Matthias et Maxime
de Xavier Dolan
Drame
Avec Xavier Dolan, Anne Dorval, Harris Dickinson
Sorti le 12 février 2020
Comme toujours mais cette fois peut-être plus encore, on attend au tournant le prodige, lui qui a su fasciner les foules en réalisant un premier film très jeune, en se voyant nommé à Cannes alors qu’il avait tout juste vingt ans, lui qui a su transporter le public et les critiques avant de devoir essuyer des échecs douloureux – on se souvient du mal rythmé Juste la fin du monde et de l’oublié Ma vie avec John F. Donovan. Pour ce grand retour sur nos écrans, Dolan, sans surprises, explore l’expression de l’homosexualité sur fond de rapports conflictuels mère-fils.

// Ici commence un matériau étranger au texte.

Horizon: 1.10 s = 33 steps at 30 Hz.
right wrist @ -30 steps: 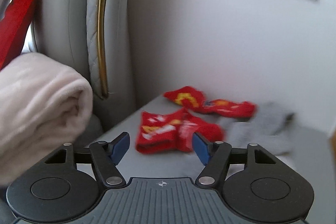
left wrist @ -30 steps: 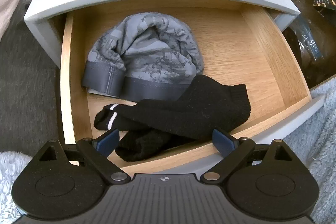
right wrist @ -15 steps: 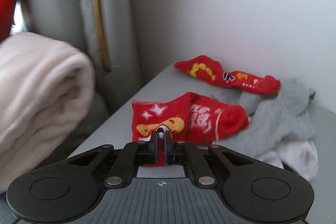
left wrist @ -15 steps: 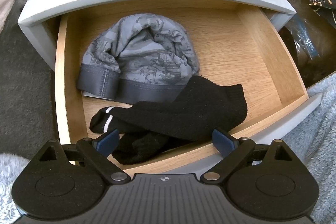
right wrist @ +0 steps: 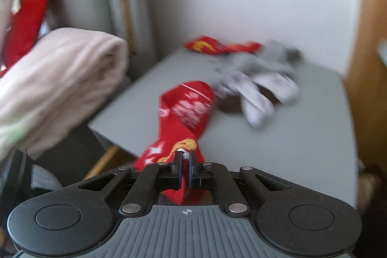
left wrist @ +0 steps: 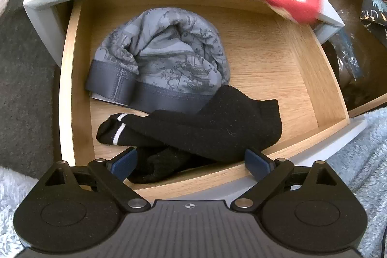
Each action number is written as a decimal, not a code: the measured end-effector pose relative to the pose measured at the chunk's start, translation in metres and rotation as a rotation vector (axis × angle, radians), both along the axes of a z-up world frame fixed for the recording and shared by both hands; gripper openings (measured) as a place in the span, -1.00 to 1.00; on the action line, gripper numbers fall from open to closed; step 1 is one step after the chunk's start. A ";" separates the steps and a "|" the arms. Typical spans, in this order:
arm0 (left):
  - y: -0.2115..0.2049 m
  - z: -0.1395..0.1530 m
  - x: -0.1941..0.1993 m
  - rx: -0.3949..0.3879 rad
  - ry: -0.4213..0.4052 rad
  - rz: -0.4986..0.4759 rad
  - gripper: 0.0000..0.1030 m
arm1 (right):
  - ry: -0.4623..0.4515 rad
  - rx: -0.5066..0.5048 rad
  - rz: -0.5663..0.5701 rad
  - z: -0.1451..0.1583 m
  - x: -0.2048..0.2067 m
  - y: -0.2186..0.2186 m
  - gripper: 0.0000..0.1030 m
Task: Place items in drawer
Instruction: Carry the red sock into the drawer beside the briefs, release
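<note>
Right wrist: claw [right wrist: 185, 169] clamped on red sock [right wrist: 187, 113], lower frame; best carried clear over drawer [left wrist: 278, 59] before release.

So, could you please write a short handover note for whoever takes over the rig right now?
Right gripper: shut on a red sock, lifted off the grey nightstand top.
Left gripper: open, empty, hovering over the drawer's front edge.
Drawer: open; holds folded grey patterned underwear and black socks.
Done: those items are in.
Left: drop the held sock into the drawer, then fetch the other red sock and the grey and white socks from the top.
</note>
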<state>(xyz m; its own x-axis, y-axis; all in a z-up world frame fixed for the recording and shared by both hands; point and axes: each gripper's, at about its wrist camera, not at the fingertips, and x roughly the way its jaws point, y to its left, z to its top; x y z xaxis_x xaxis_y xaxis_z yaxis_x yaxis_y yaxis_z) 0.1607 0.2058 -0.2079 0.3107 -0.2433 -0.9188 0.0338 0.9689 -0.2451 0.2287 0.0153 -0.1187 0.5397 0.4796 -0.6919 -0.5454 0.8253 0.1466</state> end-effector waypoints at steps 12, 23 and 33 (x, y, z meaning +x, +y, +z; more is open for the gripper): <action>0.006 -0.006 0.003 -0.029 0.021 0.016 0.88 | 0.203 -0.109 -0.140 -0.048 -0.014 -0.013 -0.91; 0.004 -0.004 0.004 -0.024 0.015 0.003 0.88 | 0.397 -0.317 -0.116 -0.102 -0.013 0.006 -0.91; 0.004 -0.005 0.004 -0.031 0.018 0.005 0.88 | 0.464 -0.396 -0.085 -0.122 -0.017 0.013 -0.91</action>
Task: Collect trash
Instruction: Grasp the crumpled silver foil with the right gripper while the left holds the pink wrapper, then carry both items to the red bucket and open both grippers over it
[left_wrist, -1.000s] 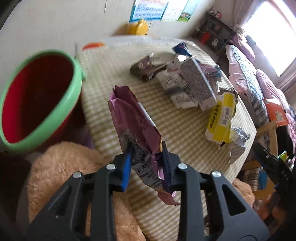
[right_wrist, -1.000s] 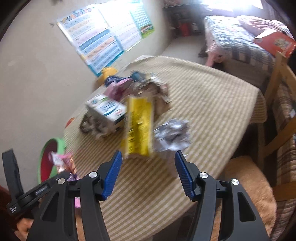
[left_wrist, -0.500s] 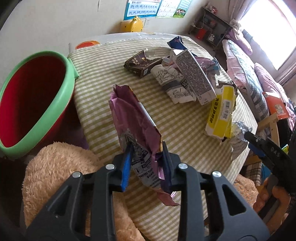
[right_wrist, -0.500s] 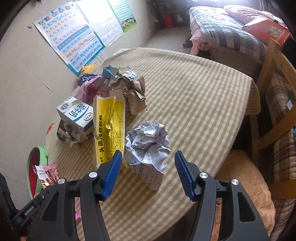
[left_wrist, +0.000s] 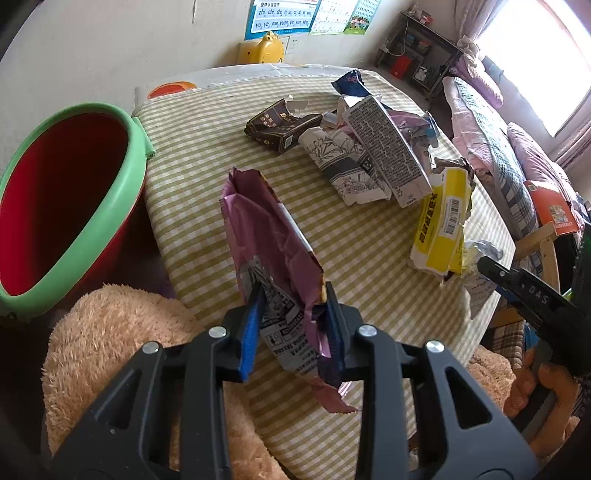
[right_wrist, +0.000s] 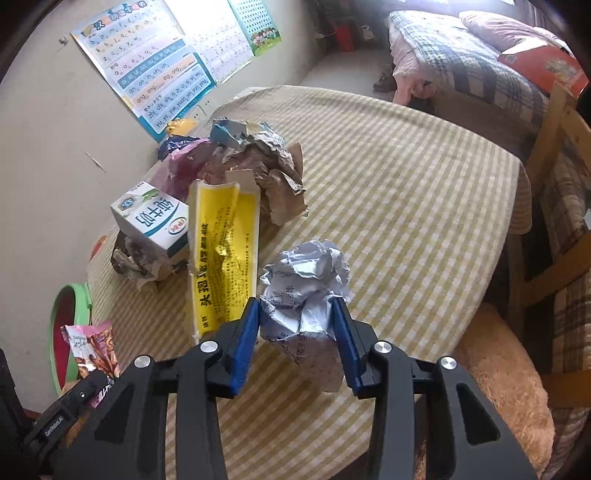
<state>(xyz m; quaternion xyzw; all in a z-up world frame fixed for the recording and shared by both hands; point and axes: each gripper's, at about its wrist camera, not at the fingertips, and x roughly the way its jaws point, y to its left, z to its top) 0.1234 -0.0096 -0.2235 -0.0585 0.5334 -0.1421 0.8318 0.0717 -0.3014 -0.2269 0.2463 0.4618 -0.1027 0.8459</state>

Matthias et Maxime ont toujours été très proches, leur amitié renforcée par leur appartenance à une bande de potes soudée. Mais cette proximité va être mise à mal le jour où la sœur d’un ami, insupportable pseudo-réalisatrice au style ronflant, leur demande de s’embrasser pour les besoins d’un court métrage. Les deux jeunes hommes vont alors être confrontés à des doutes concernant la nature de leur relation : et si elle n’était pas seulement amicale ? S’ajoute au malaise, le départ imminent de Maxime pour l’Australie. Maxime se retrouve alors coincé entre l’envie de changer d’air, l’attirance qu’il ressent pour son ami, et la culpabilité d’abandonner une mère ancienne toxico qui semble sans le dire avoir encore besoin de lui.
En racontant les conséquences de ce baiser supposément innocent, Dolan parvient à tirer de la petite anecdote une grande histoire. Ce qui est offert au spectateur est une passion éphémère, un instant fugace qui raconte en sous-texte la vie des deux hommes, leurs rêves et leurs aspirations. Car l’accent n’est pas tant mis sur l’histoire que sur les émotions ressenties par les personnages, avec lesquels on partage les rires et les doutes. Matthias et Maxime parle d’amitié avec finesse, en nous plongeant dans de longues scènes de discussion à la Cassavetes, des moments bruyants remplis d’inside jokes, qui sont si bien construits qu’on s’y croirait presque.
Pour ce huitième long-métrage, Dolan n’hésite pas à piocher dans les ingrédients de son succès : l’esthétique des sentiments, les cris et la douleur, le travail des couleurs et pour relever le tout une bande-son bien choisie. Comme toujours, tout dans ce nouvel opus, que ce soit la composition de l’image – avec ses tons chaleureux – ou encore ses dialogues – qui parfois drôles et souvent touchants racontent joliment ces amitiés qui ne meurent jamais – tout est pensé pour donner au film un aspect harmonieux. Le casting est lui aussi à l’image de ce que le réalisateur québecois à l’habitude de proposer. Et ce n’est pas peu dire puisque – aux cotés d’acteurs moins connus internationalement et d’actrices qu’on avait déjà vu dans Mommy telles que Anne Dorval et Catherine Brunet – on retrouve Dolan en tête d’affiche. D’un côté, il est vrai que le réalisateur porte cette deuxième casquette à merveille. Mais de l’autre, on lui regrette ce rôle un peu facile de garçon timide et plein de charme qui a honte d’une tache de vin qui lui coupe la moitié du visage et qui le rend pourtant si unique. Son camarade Gabriel D’Almeida Freitas est lui aussi très cohérent dans la peau de Matthias mais il se pose malheureusement toujours un peu dans l’ombre d’un Dolan trop présent. In fine, le pari est tenu pour ce huitième film qui reste très juste dans ce qu’il raconte. Mais la prise de risque est assez faible, Dolan s’est basé sur ses vieilles recettes pour réaliser un film certes très réussi mais toujours un rien prétentieux.